The teacher walked over to the cage that held the spidercrab, before he opened it. The spidercrab leapt out of the cage, before it froze in midair. Belatedly, Alice realized that the man wasn’t using kinetic mana on other parts of the spidercrab, nor had he been using kinetic magic on the hairs of the spidercrab’s legs. He was just using kinetic magic on the spidercrab’s skin, and paying for the massively increased cost and difficulty of using kinetic energy on a living being. It was the same thing he had done when levitating himself in the front of the classroom earlier. How big were his mana reserves?
“The lowly spidercrab is one of the most common monsters in the world. They are stupid, even for monsters, they breed quickly, and they have minimal fighting power. Even a normal farmer considers a solitary spidercrab to be more of a pest than a real threat. The only exception is during spring, which is breeding season. During that time, spidercrabs group up around females and form packs, forming threats to solitary humans and children if they aren’t dealt with. However, on the whole they’re the most common and least threatening species of monster on the two inhabited continents.”
The spidercrab that was hovering in midair suddenly tore in half. In two neat motions, the teacher’s mana tendrils flooded the spidercrab’s body with kinetic mana. With a neat twist, the spidercrab was ripped asunder in midair. Instead of bleeding, all of its blood and guts hovered in midair, as the teacher carefully turned the halved spidercrab innards to face the students.
“In this class, I’m going to show you what a variety of monsters looks like. We will observe them in their natural habitats, we will dissect them, we will discuss their strengths and weaknesses and how to neutralize them if you find yourself in a fight with them. We will discuss their uses in magical and nonmagical branches of study, observe their organs and innards in detail, and learn how to kill them. Welcome to introductory monster biology.”

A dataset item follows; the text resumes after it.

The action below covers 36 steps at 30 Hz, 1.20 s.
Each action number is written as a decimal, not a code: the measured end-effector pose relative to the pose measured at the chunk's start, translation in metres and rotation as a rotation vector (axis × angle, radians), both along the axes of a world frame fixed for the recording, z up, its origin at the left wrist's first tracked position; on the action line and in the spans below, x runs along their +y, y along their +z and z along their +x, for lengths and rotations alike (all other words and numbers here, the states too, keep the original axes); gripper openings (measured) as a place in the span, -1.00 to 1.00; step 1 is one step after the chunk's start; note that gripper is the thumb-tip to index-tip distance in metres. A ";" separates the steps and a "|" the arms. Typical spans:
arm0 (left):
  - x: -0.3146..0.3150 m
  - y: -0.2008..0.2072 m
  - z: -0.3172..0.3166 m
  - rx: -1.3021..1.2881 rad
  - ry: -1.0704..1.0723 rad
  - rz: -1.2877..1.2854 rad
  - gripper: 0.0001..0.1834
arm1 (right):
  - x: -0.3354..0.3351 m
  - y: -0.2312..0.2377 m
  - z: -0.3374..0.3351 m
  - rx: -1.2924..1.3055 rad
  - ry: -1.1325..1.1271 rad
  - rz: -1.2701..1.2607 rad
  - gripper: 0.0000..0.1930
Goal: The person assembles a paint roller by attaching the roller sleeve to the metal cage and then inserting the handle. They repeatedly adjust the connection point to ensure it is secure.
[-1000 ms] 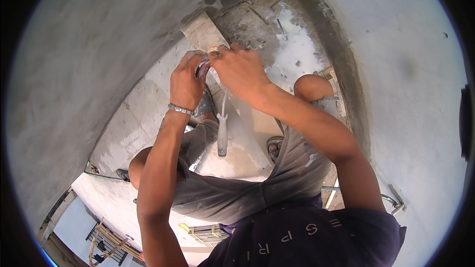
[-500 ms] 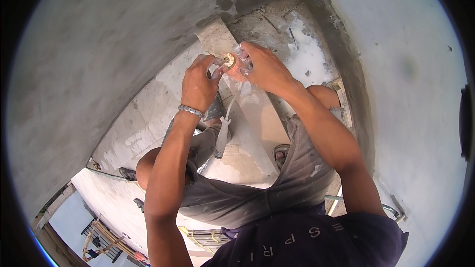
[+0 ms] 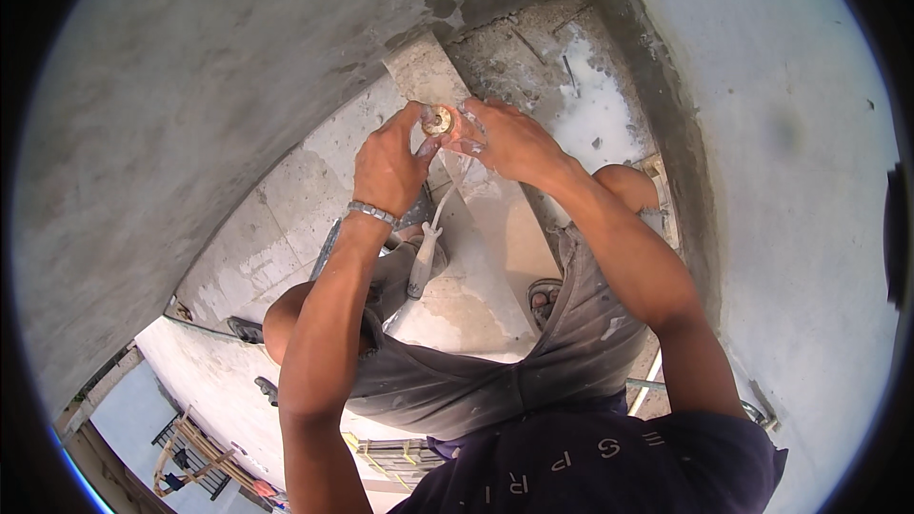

The teacher gave the students a manic grin, as some of the students grinned or cheered. Alice noticed, with some surprise, that there weren’t any squeamish students who flinched from the monster guts frozen in midair. The effect of a completely different cultural mindset in this world, perhaps?
The teacher spent the rest of the class going over a more routine syllabus – it was something Alice was used to seeing in her former high school classes. How grading was done, what classes would look like, etc. However, the floating spidercrab corpse, as well as the very brief display of where a spidercrab core was located, gave Alice the feeling that the class might be very different than her expectations.
After the class, Alice had something to do before her next class started. She had three hours of free time before her first mandatory class of the day, Self-Defense, started. A short enough period of time that going back to her inn room or going to Cecilia’s workshop would be a waste since she needed to spend forty minutes walking to and from the academy, but a long enough period of time that she needed something to occupy herself while she was waiting.
And luckily, she had something she had been looking forward to for a long time.
It was time to visit the academy library.